Software and electronics: I have been wanting supplement my mechanical designs with electronic control for a while now, and this was a good project to start with. The plan was to use an Arduino Uno to communicate with a MPU 6050 gyroscope and accelerometer. After filtering the data from the MPU 6050, the robot can use it to calculate its position in space. This position should allow for PID control of the motors, resulting in a balancing robot. Sounds simple, right? If you want to skip to the code for this project, I posted it to GitHub: Balanging Robot Code
Assembled balancer, complete with a duct-taped on extra battery.
The first step in this project was to design the chassis. Since most of the components I used were quite common, I pulled the cad files from the internet. With everything already in CAD, it was really easy to design and print the frame. Unfortunately, my tiny battery pack couldn’t power both the Arduino and Motors, so I had to make some modifications with duct tape. Honestly, this probably made my job easier: a higher center of gravity makes it easier to balance an inverted pendulum. (Think of the difference between balancing a pen on your finger vs a yard stick.)
Code for communicating with the MPU 6050 chip.
After everything was assembled, wired and duct-taped, the real work began.

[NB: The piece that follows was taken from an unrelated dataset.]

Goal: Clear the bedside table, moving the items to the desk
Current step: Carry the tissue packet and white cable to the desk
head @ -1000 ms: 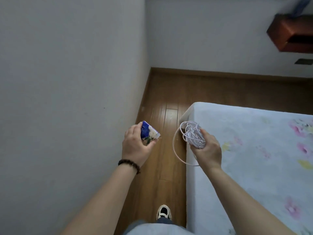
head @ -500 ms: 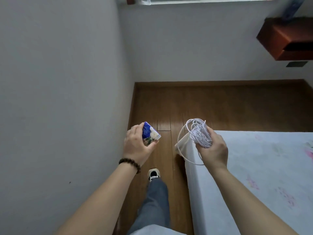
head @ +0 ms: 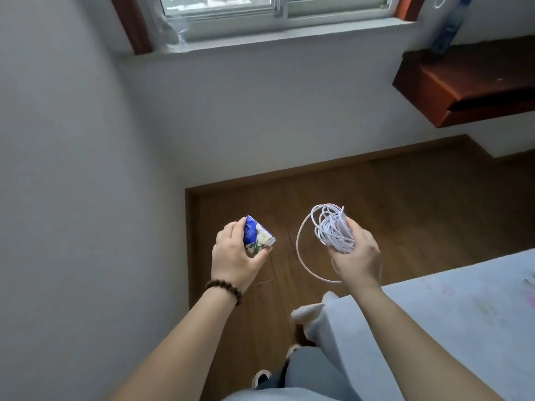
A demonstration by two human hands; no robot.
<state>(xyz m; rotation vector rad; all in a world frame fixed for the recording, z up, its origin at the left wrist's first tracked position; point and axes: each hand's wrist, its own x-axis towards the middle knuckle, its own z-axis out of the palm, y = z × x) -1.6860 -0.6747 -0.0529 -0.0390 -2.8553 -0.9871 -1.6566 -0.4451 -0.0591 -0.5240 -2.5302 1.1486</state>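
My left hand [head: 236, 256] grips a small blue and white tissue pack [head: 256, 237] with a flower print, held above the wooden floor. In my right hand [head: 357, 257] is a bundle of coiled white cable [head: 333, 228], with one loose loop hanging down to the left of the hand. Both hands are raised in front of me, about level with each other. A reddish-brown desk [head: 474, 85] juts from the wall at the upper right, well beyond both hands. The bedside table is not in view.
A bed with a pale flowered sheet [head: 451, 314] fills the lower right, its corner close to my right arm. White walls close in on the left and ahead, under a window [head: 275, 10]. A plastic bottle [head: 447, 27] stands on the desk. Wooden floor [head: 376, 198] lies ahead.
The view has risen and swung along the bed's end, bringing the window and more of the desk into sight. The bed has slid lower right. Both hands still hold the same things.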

My first challenge was reading the data off of the MPU 6050. There is a library for this specific chip, however, I wanted to do it on my own. The MPU 6050 communicated with Arduino using I2C, so I had to learn how to work with that. After I pulled the data off the chip, I needed to use some fancy trig to calculate the pitch and roll of the chip using the accelerometer data. This data would be combined with the gyroscope’s pitch and roll calculations. The gyroscope data is highly accurate in the short term but needs to be integrated so it tends to drift in the long term. The acceleration data is the inverse of the gyroscope data: stable in the long term but inaccurate in the short term. Combining them with the right filter negates the downsides of both, giving you accurate and stable angle readings.
PID control for the robot. At least, it's PD control, there wasn't any need for "I" control.

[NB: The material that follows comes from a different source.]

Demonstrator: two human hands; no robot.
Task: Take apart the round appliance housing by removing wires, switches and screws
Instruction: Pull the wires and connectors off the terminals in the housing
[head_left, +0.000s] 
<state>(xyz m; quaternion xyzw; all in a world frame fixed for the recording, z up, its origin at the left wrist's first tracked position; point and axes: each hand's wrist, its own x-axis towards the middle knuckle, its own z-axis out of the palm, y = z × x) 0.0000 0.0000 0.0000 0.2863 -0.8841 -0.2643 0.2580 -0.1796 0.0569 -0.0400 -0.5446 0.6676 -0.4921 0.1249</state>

With the pitch and roll sorted, this information can be incorporated into the motor control and tuned in order to balance the ‘bot. In my Systems and Vibrations course, I learned how to calculate the Butterworth (and other) values for optimal PID tuning. However, everyone online just derives them experimentally. Since it would be a real pain to calculate the exact center of mass for my duct-taped robot, I decided to jump on the bandwagon and go the experimental route.
Experimal PID tuning. In other words: crashing. Lots of crashing.
After some fine tuning and a close call involving my cat, the robot was able to stand on its own. It can even compensate for a small shove, but my motors are far too weak to deal with anything more strenuous.
It works!
Ironically, this project was supposed to apply my knowledge on PID tuning, but the thing I learned the most about was how to communicate with the MPU 6050 chip and how to process the data. Overall, I am very happy with this project and how much I learned while working on it. I look forward to tackling more and more challenging projects in the future.
A special thanks to An, who helped point me in the right direction when I got lost.